Task item –
Leave the images aside and copy out the whole listing, exact to the word.

Material provided –

•••••

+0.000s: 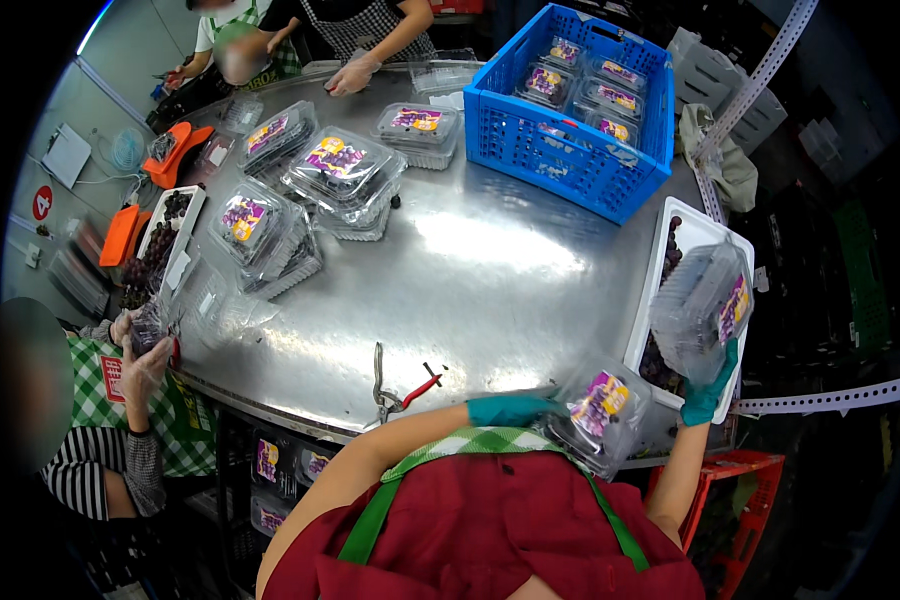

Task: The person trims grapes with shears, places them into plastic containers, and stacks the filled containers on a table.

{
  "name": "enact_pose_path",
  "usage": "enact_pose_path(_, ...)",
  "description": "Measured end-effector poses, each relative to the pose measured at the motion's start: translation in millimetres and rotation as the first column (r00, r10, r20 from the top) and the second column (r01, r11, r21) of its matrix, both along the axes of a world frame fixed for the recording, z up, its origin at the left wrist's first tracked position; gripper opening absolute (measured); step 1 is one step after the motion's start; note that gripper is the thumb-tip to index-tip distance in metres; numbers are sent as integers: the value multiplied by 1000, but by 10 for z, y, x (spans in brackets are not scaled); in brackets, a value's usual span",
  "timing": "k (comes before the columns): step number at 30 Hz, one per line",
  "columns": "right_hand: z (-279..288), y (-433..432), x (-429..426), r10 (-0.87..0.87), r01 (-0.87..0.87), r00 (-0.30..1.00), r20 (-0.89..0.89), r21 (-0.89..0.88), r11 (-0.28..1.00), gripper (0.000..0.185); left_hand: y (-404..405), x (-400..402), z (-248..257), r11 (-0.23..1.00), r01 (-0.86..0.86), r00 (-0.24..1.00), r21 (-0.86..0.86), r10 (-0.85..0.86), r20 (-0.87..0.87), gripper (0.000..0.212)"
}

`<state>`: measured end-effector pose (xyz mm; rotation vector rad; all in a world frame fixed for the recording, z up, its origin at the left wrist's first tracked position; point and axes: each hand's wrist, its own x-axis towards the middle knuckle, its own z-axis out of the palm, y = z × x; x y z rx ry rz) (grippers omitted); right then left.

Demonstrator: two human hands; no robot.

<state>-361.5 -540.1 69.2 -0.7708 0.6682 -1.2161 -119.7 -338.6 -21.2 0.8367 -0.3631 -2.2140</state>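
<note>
My left hand [511, 411], in a teal glove, grips the left side of a clear plastic clamshell box [607, 442] with a purple and yellow grape label. This box is at the table's front edge, close to my apron. My right hand [709, 391], gloved the same way, holds another labelled clamshell [694, 300] by its near end. That second box is tilted, slightly blurred, over a white foam tray [649, 277] with dark grapes [673, 247]. Both hands' fingertips are partly hidden. Left of my left arm lie red-handled pruning shears [397, 397].
A blue plastic crate [562, 150] with several labelled boxes stands at the far right of the steel table [450, 300]. Stacked clamshells [341, 176] sit far left, near orange scales [176, 154]. One co-worker's gloved hands [142, 360] handle grapes at left; another's gloved hand [354, 73] is opposite.
</note>
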Motion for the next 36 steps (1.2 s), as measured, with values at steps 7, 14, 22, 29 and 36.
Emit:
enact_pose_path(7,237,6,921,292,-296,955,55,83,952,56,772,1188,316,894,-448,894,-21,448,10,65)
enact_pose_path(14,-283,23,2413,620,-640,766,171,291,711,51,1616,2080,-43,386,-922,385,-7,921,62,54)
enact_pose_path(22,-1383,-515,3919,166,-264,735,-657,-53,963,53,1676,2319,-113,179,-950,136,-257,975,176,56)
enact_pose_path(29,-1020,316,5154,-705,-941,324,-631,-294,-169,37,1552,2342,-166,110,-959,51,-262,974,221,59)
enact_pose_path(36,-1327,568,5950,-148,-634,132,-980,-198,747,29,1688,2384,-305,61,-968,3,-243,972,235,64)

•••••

Answer to this task –
+0.000s: 

Task: The person trims grapes with shears, places them into plastic containers, and stacks the filled containers on a table.

{
  "name": "enact_pose_path",
  "usage": "enact_pose_path(_, ...)",
  "description": "Measured end-effector poses, each relative to the pose measured at the motion's start: translation in millimetres and rotation as the first column (r00, r10, r20 from the top) and the second column (r01, r11, r21) of its matrix, both along the axes of a world frame fixed for the recording, z up, its origin at the left wrist's first tracked position; gripper opening absolute (measured); step 1 is one step after the motion's start; note that gripper is the thumb-tip to index-tip distance in metres; numbers are sent as integers: the value multiplied by 1000, but by 10 for z, y, x (spans in brackets are not scaled); in brackets, a value's usual span",
  "timing": "k (comes before the columns): step number at 30 Hz, one per line",
  "columns": "right_hand: z (-279..288), y (-433..432), x (-429..426), r10 (-0.87..0.87), r01 (-0.87..0.87), r00 (-0.30..1.00), r20 (-0.89..0.89), r21 (-0.89..0.88), r11 (-0.28..1.00), gripper (0.000..0.185); left_hand: y (-404..405), x (-400..402), z (-248..257), r11 (-0.23..1.00), r01 (-0.86..0.86), r00 (-0.24..1.00), r21 (-0.86..0.86), r10 (-0.85..0.86), r20 (-0.87..0.87), gripper (0.000..0.212)"
}

`<state>`: measured end-effector pose (xyz mm; rotation vector rad; all in a world frame fixed for the recording, z up, its origin at the left wrist's first tracked position; point and axes: each hand's wrist, its own x-axis towards the middle knuckle, its own z-axis out of the palm, y = z × x; x y z rx ry rz) (grippers omitted); right then left.

Demonstrator: two human hands; no robot.

<state>-361.5 -540.1 69.2 -0.7708 0.6682 -1.2161 -119.7 -338.6 -21.2 0.8367 -0.3631 -2.2140</state>
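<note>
My left hand [511, 411], in a teal glove, grips the left side of a clear plastic clamshell box [607, 442] with a purple and yellow grape label. This box is at the table's front edge, close to my apron. My right hand [709, 391], gloved the same way, holds another labelled clamshell [694, 300] by its near end. That second box is tilted, slightly blurred, over a white foam tray [649, 277] with dark grapes [673, 247]. Both hands' fingertips are partly hidden. Left of my left arm lie red-handled pruning shears [397, 397].
A blue plastic crate [562, 150] with several labelled boxes stands at the far right of the steel table [450, 300]. Stacked clamshells [341, 176] sit far left, near orange scales [176, 154]. One co-worker's gloved hands [142, 360] handle grapes at left; another's gloved hand [354, 73] is opposite.
</note>
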Motion for the next 36 steps (1.2 s), as measured, with values at steps 7, 14, 22, 29 and 36.
Emit:
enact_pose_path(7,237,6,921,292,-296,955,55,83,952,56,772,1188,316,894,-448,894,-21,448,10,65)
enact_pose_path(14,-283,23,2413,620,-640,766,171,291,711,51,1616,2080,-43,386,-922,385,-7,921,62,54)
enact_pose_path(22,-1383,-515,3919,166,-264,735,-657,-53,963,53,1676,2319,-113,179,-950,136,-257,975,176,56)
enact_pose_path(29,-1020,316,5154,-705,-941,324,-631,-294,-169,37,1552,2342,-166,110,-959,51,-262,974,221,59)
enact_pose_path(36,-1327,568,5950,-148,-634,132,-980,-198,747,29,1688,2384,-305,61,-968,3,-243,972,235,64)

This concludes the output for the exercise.